Metadata contains detailed information about the primary measurement data, such as when and where it was acquired or under what conditions, and is vital in forming data provenance. The lack of digital recording of metadata, and linking this to the primary measurement data, is currently a barrier to reproducible science across all sectors. It reduces:
- data interoperability - we do not understand the data characteristics
- data traceability - we do not know its history and lineage
- The potential to reuse the data in the future directly or in meta-analysis - we are missing the information for historic data or to compare multiple datasets
This need for linked metadata applies to any measurement data and therefore cross cuts all sectors, but is particularly prevalent in the Health and Life Sciences, Energy and Environment, and Advanced Manufacturing sectors which often feature complex systems with large datasets from many different sources and long term experiments.
NPL have developed software tools to capture and combine metadata with the primary data at the point of measurement, which can be applied to any measured data. As an example, we used mass spectrometry data from the CRUK Rosetta project led by NPL. We developed software that automatically collated all available information from an instrument (in this example we used Waters’ mass spectrometry imaging instruments) and generated a standardised and structured metadata file. To capture information that is not digitally available, such as manual operations, we also developed a simple user webform for experimentalists to digitally record this in a structured way. We have packaged this entire workflow into a simple button operated user interface for ease of use.
Our solution automatically combined the webform and instrument metadata and linked with an existing sample management system to form a standardised, machine readable, comprehensive and rich metadata for an experiment. The primary measurement data, and any associated measurements, such as calibration data, data from complementary techniques and standard operating procedures, are linked with the metadata in a single ‘data container’. Linking the data in this way provides traceability via an unbroken chain of data provenance and measurements, which will improve confidence in data, repeatability of experiments and reuse of data.
Comprehensive and standardised data provenance can address issues in reproducibility by identifying potential differences between datasets that may affect the results. To improve findability and longevity of data, our tools upload the data container to a database where it is tagged with its metadata providing automated curation that is fully searchable with standard database queries.
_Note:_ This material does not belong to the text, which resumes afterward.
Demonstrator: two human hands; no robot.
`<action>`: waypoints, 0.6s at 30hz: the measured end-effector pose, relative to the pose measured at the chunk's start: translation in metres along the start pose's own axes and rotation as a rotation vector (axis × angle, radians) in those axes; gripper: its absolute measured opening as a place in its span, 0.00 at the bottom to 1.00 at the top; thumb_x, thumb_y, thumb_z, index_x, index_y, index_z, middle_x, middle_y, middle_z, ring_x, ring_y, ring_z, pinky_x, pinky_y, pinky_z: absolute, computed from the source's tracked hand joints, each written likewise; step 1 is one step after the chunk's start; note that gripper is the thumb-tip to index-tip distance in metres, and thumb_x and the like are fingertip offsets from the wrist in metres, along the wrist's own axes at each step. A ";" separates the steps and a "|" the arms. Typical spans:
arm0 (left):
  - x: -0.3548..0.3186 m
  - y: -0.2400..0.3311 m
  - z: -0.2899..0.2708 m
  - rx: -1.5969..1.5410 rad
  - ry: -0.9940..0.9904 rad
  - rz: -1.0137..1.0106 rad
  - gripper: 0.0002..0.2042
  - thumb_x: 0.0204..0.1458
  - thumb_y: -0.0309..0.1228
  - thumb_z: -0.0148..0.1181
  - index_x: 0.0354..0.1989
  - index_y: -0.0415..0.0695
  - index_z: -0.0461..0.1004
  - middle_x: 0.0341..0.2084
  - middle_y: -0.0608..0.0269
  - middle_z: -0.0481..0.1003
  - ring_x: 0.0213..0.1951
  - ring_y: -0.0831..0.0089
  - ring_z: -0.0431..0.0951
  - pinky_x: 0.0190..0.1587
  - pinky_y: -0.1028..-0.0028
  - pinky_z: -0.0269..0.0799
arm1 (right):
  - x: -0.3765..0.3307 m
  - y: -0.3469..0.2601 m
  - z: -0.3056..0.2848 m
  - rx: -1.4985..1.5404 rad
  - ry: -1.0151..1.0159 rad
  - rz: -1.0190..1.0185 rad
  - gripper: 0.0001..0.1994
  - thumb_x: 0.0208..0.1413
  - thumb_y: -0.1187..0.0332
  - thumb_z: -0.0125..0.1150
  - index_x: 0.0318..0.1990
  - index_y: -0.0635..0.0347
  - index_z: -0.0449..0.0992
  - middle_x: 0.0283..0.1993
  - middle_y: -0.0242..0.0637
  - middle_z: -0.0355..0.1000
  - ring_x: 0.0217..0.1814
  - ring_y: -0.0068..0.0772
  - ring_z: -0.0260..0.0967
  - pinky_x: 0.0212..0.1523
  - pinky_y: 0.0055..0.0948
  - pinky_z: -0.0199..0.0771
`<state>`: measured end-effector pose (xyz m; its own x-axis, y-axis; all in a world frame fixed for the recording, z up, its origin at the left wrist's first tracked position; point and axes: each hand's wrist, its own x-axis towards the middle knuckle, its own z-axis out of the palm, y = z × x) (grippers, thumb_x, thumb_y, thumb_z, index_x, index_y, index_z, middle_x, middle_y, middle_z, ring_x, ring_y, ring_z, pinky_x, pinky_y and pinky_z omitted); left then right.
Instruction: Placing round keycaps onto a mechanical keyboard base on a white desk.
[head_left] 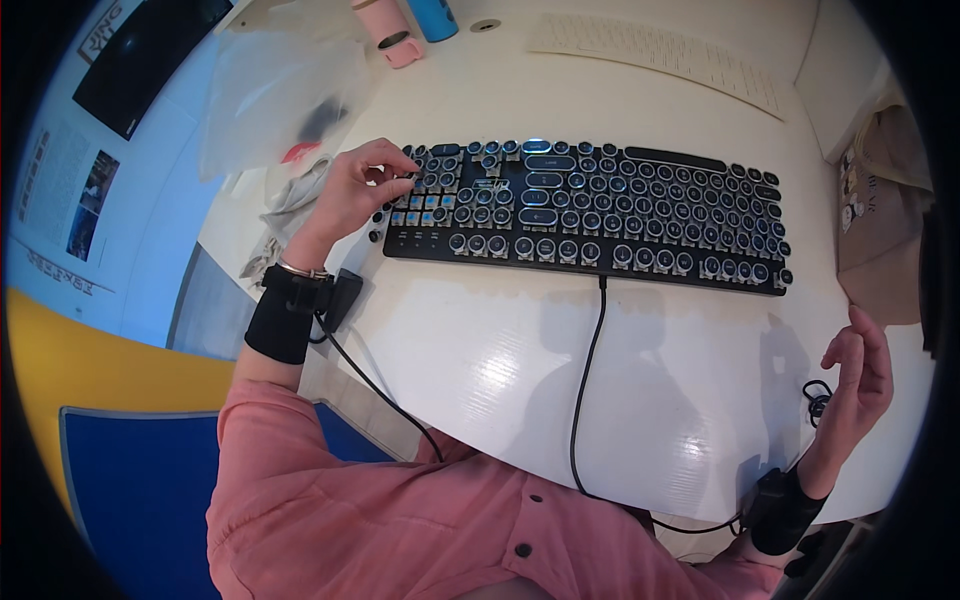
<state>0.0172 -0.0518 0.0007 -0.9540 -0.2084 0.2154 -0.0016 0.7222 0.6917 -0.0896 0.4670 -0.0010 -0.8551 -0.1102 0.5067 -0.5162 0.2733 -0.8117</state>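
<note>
A black keyboard (600,210) with round keycaps lies across a white table (500,350), its cable running toward me. My left hand (350,195) rests at the keyboard's left end, fingertips pinched on a keycap (408,177). Just below the fingers, several blue switches (420,203) stand bare without caps. Two small black keycaps (377,225) lie on the table beside that end. My right hand (860,375) hovers over the table's right edge, away from the keyboard, with fingers loosely curled and nothing in them. Both wrists wear black bands with wires.
A white keyboard (655,52) lies at the far side. A pink cup (388,28) and a blue can (432,16) stand at the back. A clear plastic bag (280,100) sits at the far left, a brown paper bag (880,210) at the right. The black cable (588,370) crosses the near table.
</note>
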 end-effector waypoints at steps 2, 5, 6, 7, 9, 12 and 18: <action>0.001 -0.001 0.001 -0.010 0.013 0.007 0.08 0.44 0.19 0.62 0.34 0.39 0.77 0.29 0.70 0.73 0.27 0.85 0.67 0.31 0.82 0.65 | -0.001 0.001 -0.003 -0.003 -0.013 -0.012 0.13 0.60 0.70 0.53 0.47 0.69 0.73 0.24 0.28 0.66 0.25 0.16 0.60 0.33 0.16 0.59; 0.001 0.001 0.002 -0.022 0.013 0.014 0.08 0.44 0.19 0.63 0.34 0.40 0.78 0.29 0.70 0.73 0.27 0.85 0.68 0.31 0.83 0.64 | -0.002 0.002 -0.005 -0.025 -0.016 -0.034 0.12 0.59 0.71 0.53 0.47 0.68 0.73 0.24 0.28 0.66 0.25 0.15 0.59 0.34 0.16 0.59; 0.001 0.003 0.002 0.006 0.013 0.037 0.08 0.43 0.19 0.63 0.34 0.40 0.78 0.28 0.70 0.73 0.28 0.85 0.68 0.31 0.83 0.63 | -0.002 0.001 -0.005 -0.019 -0.027 -0.029 0.12 0.59 0.71 0.53 0.47 0.68 0.73 0.24 0.28 0.66 0.25 0.15 0.59 0.34 0.16 0.59; 0.000 0.005 0.002 0.033 0.013 0.061 0.08 0.43 0.19 0.64 0.33 0.41 0.78 0.28 0.71 0.73 0.29 0.84 0.68 0.30 0.83 0.62 | -0.002 -0.001 -0.004 -0.013 -0.039 -0.025 0.12 0.59 0.72 0.53 0.47 0.68 0.73 0.24 0.27 0.66 0.25 0.15 0.59 0.34 0.15 0.59; 0.001 0.007 0.003 0.088 0.019 0.096 0.08 0.43 0.20 0.64 0.33 0.42 0.79 0.28 0.72 0.73 0.29 0.84 0.68 0.29 0.82 0.61 | -0.003 -0.005 -0.001 -0.023 -0.040 -0.010 0.12 0.59 0.72 0.53 0.47 0.68 0.73 0.24 0.27 0.66 0.25 0.15 0.59 0.33 0.15 0.58; 0.000 0.011 0.004 0.156 0.022 0.106 0.09 0.42 0.20 0.65 0.33 0.44 0.79 0.27 0.73 0.73 0.31 0.83 0.68 0.28 0.81 0.59 | -0.004 -0.007 0.000 -0.039 -0.038 0.003 0.11 0.59 0.72 0.53 0.47 0.68 0.73 0.24 0.27 0.66 0.25 0.15 0.60 0.32 0.14 0.58; -0.001 0.016 0.004 0.202 0.022 0.089 0.09 0.41 0.20 0.65 0.32 0.44 0.79 0.26 0.73 0.73 0.30 0.82 0.68 0.27 0.80 0.58 | -0.006 -0.004 -0.001 -0.053 -0.059 -0.003 0.11 0.59 0.72 0.53 0.47 0.68 0.73 0.24 0.27 0.66 0.26 0.15 0.60 0.30 0.14 0.58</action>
<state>0.0170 -0.0371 0.0091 -0.9464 -0.1506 0.2858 0.0202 0.8553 0.5178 -0.0826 0.4676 -0.0001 -0.8557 -0.1666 0.4899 -0.5168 0.3226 -0.7930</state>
We are now able to digitally capture metadata in a standardised way, which links to the primary data at the point of measurement. Furthermore, we can add multiple associated datasets within a single data container allowing large cohort, multi-modal, longitudinal, and multi-site studies to be linked for efficient data searches and better reuse of data. These tools enable the creation of a FAIR (Findable, Accessible, Interoperable, and Reusable) compliant database that can address reproducibility and traceability issues. Additionally, capturing this metadata in a structured way can be used for automated generation of text outlining experimental settings and parameters for efficient and accurate writing of reports and publications in line with minimum reporting standards.
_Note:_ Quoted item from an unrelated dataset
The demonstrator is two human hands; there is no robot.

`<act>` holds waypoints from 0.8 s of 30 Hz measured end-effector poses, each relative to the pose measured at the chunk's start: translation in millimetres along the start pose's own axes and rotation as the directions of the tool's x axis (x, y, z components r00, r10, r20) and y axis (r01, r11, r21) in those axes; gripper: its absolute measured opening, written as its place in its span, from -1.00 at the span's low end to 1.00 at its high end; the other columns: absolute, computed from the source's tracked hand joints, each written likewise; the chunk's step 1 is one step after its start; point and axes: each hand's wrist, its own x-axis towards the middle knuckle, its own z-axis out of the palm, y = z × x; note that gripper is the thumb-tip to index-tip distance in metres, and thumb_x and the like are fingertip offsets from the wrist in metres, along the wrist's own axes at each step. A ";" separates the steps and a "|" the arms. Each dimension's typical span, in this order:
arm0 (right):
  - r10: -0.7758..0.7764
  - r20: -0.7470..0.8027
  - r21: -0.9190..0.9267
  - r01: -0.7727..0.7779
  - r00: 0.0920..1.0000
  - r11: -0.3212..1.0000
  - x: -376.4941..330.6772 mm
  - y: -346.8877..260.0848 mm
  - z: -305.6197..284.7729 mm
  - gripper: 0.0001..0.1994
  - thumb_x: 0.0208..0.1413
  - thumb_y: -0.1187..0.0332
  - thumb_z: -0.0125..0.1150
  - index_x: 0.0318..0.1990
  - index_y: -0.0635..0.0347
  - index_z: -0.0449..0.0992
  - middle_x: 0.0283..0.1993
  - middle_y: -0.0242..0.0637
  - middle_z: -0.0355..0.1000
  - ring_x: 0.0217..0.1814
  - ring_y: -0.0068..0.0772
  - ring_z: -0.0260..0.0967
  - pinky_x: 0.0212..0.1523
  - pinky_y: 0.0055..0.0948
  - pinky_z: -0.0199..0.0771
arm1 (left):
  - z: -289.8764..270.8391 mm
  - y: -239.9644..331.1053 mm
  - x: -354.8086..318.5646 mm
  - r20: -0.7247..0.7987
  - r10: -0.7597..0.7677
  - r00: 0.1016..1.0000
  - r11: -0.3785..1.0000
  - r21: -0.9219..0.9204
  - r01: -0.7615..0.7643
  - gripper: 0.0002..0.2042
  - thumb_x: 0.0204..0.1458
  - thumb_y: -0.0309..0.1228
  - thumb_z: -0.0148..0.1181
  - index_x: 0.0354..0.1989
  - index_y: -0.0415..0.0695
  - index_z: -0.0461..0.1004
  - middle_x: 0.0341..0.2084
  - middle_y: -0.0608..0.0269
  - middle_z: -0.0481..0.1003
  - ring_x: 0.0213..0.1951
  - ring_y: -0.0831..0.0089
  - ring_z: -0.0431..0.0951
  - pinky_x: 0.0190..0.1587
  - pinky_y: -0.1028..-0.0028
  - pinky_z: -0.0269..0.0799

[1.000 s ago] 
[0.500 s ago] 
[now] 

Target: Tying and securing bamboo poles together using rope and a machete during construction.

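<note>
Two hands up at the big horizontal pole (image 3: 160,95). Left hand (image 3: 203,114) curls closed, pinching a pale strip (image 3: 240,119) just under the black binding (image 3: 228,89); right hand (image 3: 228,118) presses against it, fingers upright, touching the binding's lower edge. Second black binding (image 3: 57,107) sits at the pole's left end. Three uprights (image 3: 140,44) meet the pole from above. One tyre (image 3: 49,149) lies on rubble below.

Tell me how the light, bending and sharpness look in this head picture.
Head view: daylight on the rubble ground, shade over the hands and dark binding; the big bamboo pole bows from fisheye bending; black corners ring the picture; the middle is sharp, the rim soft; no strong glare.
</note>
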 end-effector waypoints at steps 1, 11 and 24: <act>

These tools were applied to data from the Rosetta CRUK Grand Challenge Project led by NPL’s NiCE-MSI group where we established a curated database of terabytes of complex experimental data. The work to establish the database included the digital recording of manual operations, storage of large volumes of data, creation of machine-readable metadata and data provenance chains, and centralising data by linking associated complimentary techniques for future use. By establishing a curated database for the Rosetta Project, we can have as much knowledge and confidence in these data in 20 years’ time as we do now, which has enormous potential for future opportunities and impact from these datasets.